Task directions |
Write out every line of the data below exactly as given.

### Collected data

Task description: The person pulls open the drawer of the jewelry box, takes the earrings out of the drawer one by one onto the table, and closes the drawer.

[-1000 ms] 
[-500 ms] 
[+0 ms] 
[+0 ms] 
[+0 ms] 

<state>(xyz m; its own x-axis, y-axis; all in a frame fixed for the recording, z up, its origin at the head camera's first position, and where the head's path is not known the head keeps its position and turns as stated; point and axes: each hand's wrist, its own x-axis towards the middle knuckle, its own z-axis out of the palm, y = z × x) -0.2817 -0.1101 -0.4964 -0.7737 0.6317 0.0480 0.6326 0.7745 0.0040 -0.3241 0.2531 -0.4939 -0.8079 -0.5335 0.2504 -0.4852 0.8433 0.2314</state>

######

Result |
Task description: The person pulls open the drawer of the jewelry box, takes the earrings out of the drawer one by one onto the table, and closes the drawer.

[-1000 ms] 
[-500 ms] 
[+0 ms] 
[+0 ms] 
[+0 ms] 

<state>(xyz m; its own x-axis, y-axis; all in a frame fixed for the recording, z up, its origin at the head camera's first position, and where the head's path is not known the head keeps its position and turns as stated; point and axes: each hand's wrist, its own x-axis towards the middle knuckle, its own z-axis out of the palm, y = z × x) -0.2817 -0.1101 -0.4964 -0.7737 0.6317 0.0480 0.6326 0.7745 0.0040 -0.3241 0.2531 -0.4939 -0.8079 -0.5335 0.2504 -0.4852 0.8433 0.2314</state>

The output has been given in full.